荒原舞道:“还有就是他竟私下来向敝主求亲,要娶舍妹为妻。”

龙鹰想起昨晚花秀美动人的舞姿,短暂而甜蜜,心忖这位龟兹首屈一指的歌舞乐大家,实是塞外最珍贵动人的私产,难怪不论默啜、娑葛、遮弩等最具权势的人物,均想染指。

龙鹰道:“遮弩斗得过娑葛吗?”

荒原舞皱眉道:“表面看,该仍差一大截,真不明白遮弩的胆子为何变得这么大。”

龙鹰道:“任何不合理的表象,背后必有个合理的原因。会否是独解支在后面暗里支持遮弩呢?咦!不对!”

两人四目交投,均现惊异之色。

龙鹰深吸一口气,道:“支持他的该是默啜才对。我的娘!我太轻视默啜了,这混蛋的政治手段,可称冠塞外。简简单单的一招,扣留我们的迎亲团,已扳回失利于孙万荣一役的颓势,如能夺得天石,又使回纥和突骑施开战,加上遮弩甘于作其走狗,说不定真能完成他的大业,成为塞外唯一的霸主,那时我们也抵不住他。”

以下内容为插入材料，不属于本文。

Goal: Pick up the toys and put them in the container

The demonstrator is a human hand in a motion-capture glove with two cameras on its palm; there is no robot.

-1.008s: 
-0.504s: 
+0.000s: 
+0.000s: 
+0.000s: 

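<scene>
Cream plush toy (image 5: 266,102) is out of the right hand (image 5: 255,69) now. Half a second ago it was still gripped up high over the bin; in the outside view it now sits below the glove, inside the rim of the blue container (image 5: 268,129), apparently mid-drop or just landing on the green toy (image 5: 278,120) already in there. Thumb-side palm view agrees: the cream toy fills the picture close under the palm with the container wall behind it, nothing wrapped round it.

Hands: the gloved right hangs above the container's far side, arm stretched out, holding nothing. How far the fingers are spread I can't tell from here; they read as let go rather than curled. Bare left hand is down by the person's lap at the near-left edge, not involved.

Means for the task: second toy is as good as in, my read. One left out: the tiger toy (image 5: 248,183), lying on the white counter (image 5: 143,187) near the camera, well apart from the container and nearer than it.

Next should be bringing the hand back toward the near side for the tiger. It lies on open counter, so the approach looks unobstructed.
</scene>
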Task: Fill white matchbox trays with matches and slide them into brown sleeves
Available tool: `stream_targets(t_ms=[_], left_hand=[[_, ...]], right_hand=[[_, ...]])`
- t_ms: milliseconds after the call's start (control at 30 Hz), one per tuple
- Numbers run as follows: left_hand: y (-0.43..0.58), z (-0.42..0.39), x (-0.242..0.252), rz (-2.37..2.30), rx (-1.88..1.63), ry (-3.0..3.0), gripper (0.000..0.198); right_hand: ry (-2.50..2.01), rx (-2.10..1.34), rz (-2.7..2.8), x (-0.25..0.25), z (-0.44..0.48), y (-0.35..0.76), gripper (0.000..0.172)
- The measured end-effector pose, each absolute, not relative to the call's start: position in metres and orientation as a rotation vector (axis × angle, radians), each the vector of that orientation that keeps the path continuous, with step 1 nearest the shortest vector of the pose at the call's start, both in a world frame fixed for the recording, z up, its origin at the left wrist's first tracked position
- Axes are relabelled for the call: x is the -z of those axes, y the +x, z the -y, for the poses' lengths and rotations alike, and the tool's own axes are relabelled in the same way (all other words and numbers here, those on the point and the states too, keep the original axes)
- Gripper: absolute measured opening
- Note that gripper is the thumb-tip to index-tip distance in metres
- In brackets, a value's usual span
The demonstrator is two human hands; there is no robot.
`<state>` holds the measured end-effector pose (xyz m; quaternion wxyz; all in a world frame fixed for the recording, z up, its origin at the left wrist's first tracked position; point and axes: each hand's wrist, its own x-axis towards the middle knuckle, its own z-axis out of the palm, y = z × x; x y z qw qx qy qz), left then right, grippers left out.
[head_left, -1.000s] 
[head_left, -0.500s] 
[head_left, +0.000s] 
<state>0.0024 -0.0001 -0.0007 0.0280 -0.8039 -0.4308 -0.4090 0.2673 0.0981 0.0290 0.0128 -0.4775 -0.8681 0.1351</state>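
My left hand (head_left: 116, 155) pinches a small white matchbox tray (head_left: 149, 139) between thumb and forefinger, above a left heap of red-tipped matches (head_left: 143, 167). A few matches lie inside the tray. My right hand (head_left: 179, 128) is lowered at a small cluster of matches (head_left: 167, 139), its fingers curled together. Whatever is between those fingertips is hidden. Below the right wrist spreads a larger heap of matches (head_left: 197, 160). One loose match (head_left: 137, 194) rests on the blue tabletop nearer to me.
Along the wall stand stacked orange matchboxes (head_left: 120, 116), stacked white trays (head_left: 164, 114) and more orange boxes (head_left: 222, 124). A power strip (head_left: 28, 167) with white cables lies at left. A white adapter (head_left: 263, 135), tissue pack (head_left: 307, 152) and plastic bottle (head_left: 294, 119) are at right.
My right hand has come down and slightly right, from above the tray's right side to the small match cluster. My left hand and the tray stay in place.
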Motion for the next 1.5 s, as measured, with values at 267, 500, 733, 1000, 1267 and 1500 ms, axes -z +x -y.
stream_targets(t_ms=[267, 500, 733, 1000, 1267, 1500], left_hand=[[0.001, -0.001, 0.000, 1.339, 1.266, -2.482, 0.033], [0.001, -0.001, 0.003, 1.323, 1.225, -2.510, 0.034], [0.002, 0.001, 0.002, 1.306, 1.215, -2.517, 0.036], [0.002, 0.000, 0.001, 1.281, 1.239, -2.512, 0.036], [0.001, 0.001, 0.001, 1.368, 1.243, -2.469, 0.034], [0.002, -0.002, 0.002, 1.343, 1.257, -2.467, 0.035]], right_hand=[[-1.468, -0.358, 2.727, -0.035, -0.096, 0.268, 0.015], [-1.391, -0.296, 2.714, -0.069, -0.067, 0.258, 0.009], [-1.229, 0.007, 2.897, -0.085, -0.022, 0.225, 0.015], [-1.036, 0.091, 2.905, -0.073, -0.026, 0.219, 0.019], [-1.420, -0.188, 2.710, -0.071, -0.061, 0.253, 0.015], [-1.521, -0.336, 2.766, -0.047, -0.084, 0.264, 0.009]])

荒原舞佩服道:“真古怪,你来此不到两天,本模糊不清、错综复杂的混乱情况,立即有水落石出之感。事实上到现在我仍不知你如何可为我们取回‘乐衣’。至于要杀参师禅,更是近乎不可能。可是我总有个直觉,一切不可能的事,最后都会给你办到,就像那次收拾尽忠和孙万荣。”

此时两队人马已去远,只见踢起的尘土。

龙鹰拍他肩头,笑道:“或许一切早注定了,我只是代老天爷执行。哈!工作的时间到了。”

两人退下山丘,在山脚的密林寻得战马,踏镫坐上马背,朝北驰去。